Starting at the line below holding "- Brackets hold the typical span" and stopping at the line holding "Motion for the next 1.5", print every line exactly, both ends included, and leave the rest out.

Records drawn from a dataset
_ _ _

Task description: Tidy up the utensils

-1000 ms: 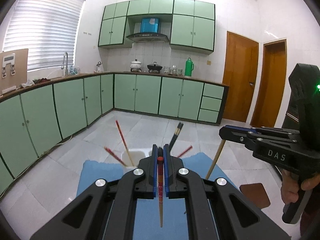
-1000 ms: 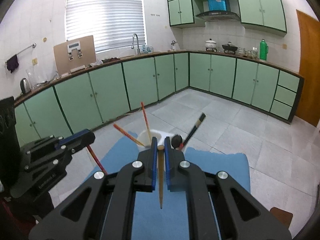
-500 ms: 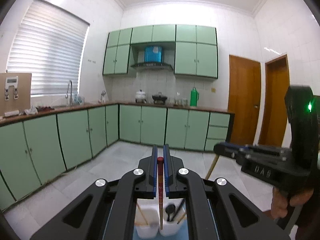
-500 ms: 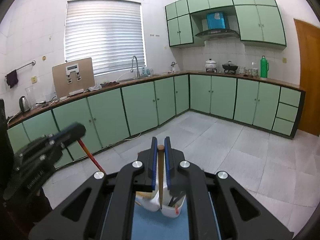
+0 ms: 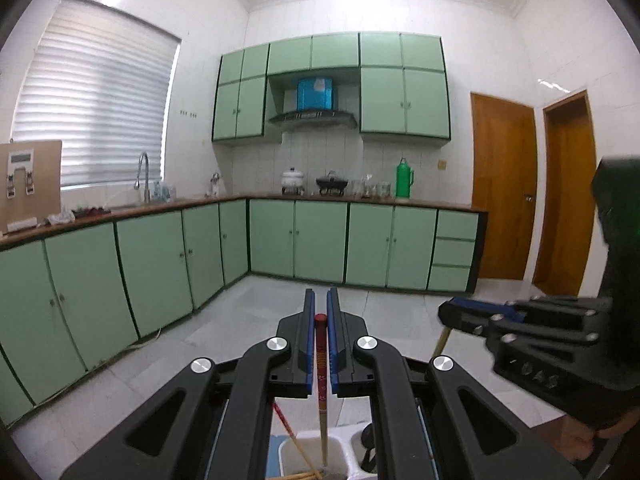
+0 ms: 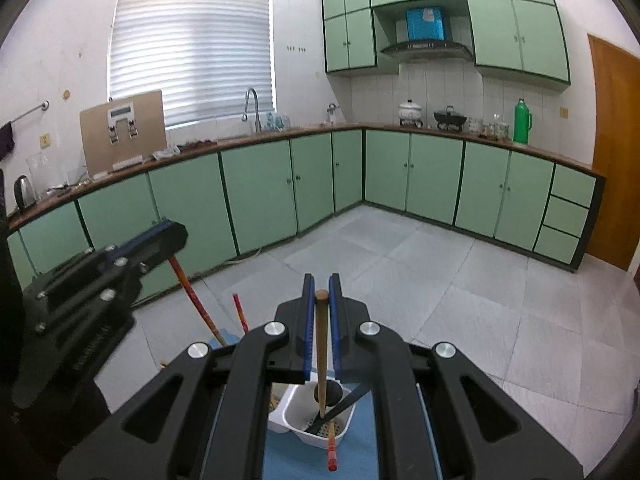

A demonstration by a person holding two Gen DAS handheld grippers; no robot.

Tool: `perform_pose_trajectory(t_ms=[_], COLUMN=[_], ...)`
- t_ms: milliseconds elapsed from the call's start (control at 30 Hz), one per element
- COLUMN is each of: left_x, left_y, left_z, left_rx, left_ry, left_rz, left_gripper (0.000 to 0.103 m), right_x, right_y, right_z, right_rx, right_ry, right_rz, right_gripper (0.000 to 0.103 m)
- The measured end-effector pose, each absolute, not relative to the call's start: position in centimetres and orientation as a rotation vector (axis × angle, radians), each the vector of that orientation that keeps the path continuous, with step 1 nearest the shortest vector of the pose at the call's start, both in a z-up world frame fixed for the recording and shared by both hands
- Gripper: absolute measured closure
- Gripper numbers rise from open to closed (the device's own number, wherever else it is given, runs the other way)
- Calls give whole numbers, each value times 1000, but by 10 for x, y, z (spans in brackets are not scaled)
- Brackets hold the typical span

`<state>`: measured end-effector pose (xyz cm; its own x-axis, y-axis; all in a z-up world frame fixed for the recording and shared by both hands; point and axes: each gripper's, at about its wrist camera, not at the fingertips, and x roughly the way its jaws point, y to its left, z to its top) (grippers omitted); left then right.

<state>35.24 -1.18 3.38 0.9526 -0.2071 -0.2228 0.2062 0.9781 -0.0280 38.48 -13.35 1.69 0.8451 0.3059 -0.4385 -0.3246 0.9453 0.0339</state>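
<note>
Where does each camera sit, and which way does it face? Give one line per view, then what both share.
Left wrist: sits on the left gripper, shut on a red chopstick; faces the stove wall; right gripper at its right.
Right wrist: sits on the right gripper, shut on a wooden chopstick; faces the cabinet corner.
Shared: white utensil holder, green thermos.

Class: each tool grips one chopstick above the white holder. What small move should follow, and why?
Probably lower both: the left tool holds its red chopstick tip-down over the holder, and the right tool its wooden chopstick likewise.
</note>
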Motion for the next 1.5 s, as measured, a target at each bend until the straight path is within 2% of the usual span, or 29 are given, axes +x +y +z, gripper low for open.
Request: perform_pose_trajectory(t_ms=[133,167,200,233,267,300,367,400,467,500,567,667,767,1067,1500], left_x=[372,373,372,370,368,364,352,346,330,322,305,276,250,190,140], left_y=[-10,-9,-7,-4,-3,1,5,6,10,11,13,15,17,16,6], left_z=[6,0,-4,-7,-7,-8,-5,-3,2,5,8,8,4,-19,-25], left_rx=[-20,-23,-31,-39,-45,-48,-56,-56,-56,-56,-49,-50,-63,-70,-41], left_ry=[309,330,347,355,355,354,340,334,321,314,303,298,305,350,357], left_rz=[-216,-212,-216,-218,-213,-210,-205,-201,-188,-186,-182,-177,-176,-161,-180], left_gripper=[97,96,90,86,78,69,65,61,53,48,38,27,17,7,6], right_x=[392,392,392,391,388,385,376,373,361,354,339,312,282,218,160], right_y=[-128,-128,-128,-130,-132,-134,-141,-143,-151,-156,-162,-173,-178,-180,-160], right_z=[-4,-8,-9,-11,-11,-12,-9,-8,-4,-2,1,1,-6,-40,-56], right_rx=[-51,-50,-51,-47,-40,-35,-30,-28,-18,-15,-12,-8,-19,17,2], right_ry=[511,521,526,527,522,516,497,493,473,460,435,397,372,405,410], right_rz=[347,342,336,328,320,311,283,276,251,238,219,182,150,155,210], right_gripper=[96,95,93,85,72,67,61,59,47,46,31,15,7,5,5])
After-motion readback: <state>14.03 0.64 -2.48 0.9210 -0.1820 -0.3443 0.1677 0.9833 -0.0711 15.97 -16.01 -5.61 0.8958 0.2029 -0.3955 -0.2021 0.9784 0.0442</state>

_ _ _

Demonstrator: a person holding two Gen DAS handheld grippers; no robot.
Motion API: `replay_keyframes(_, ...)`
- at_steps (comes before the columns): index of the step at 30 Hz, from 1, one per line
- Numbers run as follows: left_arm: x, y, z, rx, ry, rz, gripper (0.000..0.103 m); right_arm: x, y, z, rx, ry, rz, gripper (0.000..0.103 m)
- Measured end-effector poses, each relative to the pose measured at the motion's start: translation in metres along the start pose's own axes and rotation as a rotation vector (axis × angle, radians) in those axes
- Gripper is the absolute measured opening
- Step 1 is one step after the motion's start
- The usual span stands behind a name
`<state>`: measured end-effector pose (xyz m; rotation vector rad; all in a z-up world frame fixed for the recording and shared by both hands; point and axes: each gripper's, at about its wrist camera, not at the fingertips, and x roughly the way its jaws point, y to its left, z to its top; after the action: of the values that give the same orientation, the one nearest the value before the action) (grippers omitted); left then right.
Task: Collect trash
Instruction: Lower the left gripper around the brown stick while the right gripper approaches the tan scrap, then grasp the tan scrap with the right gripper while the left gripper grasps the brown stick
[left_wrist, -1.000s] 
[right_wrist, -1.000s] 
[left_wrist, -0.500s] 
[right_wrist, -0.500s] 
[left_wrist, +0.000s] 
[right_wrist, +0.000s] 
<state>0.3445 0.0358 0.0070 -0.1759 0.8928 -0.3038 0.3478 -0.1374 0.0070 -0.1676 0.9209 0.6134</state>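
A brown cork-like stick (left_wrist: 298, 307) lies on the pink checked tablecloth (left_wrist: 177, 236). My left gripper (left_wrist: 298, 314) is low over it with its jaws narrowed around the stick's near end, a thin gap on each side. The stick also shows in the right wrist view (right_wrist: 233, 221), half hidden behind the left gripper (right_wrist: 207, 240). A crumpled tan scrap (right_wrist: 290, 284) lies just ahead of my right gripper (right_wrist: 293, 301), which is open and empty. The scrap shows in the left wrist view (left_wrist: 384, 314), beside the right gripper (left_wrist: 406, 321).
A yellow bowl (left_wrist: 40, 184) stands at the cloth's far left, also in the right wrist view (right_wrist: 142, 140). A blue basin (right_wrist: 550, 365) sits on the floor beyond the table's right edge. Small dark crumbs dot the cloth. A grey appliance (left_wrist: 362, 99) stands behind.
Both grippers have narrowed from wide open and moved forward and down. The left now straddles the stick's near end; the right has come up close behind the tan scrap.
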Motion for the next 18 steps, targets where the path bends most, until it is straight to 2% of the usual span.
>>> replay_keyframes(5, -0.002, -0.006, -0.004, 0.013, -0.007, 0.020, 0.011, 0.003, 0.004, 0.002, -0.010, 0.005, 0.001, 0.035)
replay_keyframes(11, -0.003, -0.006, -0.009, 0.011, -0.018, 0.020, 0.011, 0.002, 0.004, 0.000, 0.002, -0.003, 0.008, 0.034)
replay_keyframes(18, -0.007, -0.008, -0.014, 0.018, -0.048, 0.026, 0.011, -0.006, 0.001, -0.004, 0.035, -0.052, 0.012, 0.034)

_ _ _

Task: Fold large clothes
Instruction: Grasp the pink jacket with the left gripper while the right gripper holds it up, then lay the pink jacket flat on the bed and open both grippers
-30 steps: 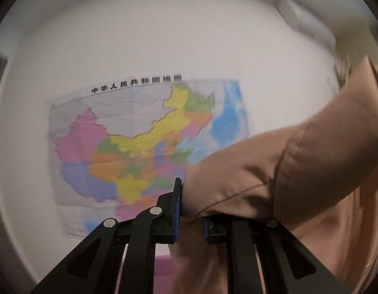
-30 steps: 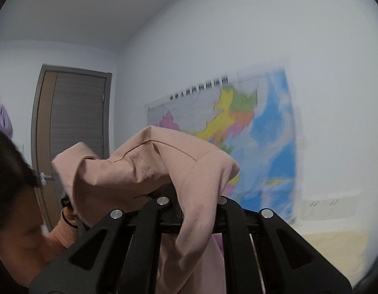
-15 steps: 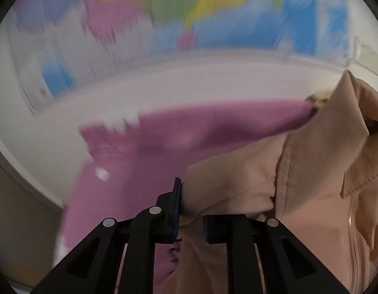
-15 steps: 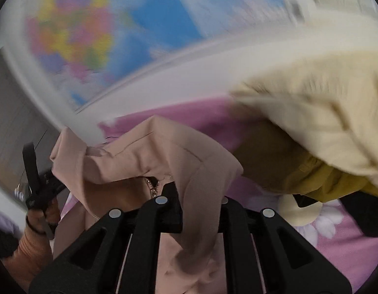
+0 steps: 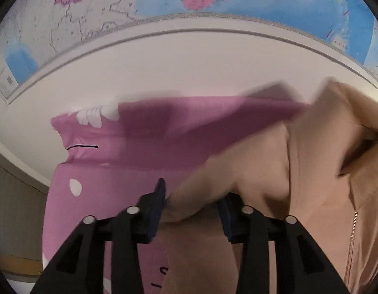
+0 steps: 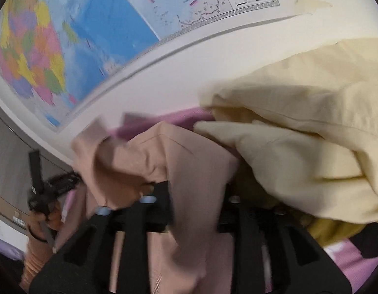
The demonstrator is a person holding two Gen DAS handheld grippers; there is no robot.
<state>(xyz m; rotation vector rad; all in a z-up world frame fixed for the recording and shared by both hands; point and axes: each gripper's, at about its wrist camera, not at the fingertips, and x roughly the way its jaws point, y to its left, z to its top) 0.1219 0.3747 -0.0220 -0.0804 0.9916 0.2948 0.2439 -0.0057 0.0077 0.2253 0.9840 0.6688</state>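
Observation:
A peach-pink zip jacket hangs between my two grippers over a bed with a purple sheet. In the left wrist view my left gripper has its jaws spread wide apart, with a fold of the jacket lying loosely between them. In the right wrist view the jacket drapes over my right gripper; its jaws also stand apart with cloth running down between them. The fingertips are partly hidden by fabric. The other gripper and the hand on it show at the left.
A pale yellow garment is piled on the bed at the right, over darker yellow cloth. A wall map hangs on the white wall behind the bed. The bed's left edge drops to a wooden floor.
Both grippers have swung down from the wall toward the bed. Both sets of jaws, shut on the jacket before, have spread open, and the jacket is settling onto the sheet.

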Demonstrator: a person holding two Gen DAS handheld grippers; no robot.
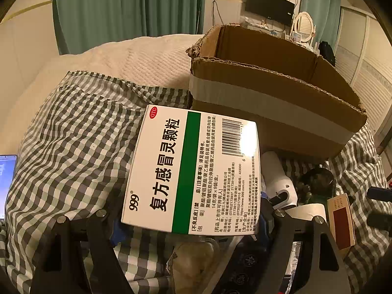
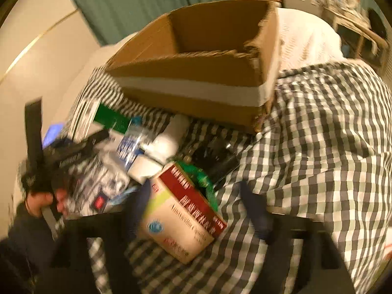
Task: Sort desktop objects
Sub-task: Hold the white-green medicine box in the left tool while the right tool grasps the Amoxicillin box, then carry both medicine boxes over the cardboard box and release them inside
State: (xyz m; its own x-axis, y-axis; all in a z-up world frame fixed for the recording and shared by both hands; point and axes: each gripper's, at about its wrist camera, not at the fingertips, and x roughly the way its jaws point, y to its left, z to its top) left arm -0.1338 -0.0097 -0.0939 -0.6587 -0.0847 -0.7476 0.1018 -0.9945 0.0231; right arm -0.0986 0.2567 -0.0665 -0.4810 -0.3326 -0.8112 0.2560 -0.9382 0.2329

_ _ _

TASK SOLUTION:
- Brackets hold the typical span

`<state>`: measured end-effector pose (xyz cm; its own x-axis, y-axis; all in a z-up world frame fixed for the recording and shared by both hands; point and axes: each gripper's, at about its wrist camera, not at the fingertips, and x roughly the way its jaws point, y to its left, z to its top) (grippers omitted); left then right.

<state>35.24 -1.18 3.38 0.9526 -0.2071 -0.2228 0.2062 0.9781 -0.0280 38.48 -13.35 1.69 0.8451 0.3059 -0.4385 -0.3246 0.9453 0.0339</state>
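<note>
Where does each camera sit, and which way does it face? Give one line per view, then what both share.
Left wrist: sits on the left gripper, shut on a red chopstick; faces the stove wall; right gripper at its right.
Right wrist: sits on the right gripper, shut on a wooden chopstick; faces the cabinet corner.
Shared: white utensil holder, green thermos.

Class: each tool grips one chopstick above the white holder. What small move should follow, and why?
Probably lower both: the left tool holds its red chopstick tip-down over the holder, and the right tool its wooden chopstick likewise.
</note>
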Motion for the next 1.5 s, as measured, a target at each bend until the straight path is within 2% of the usual span, or 29 are given, axes +x +y +z, gripper low for open.

That is the complete answer.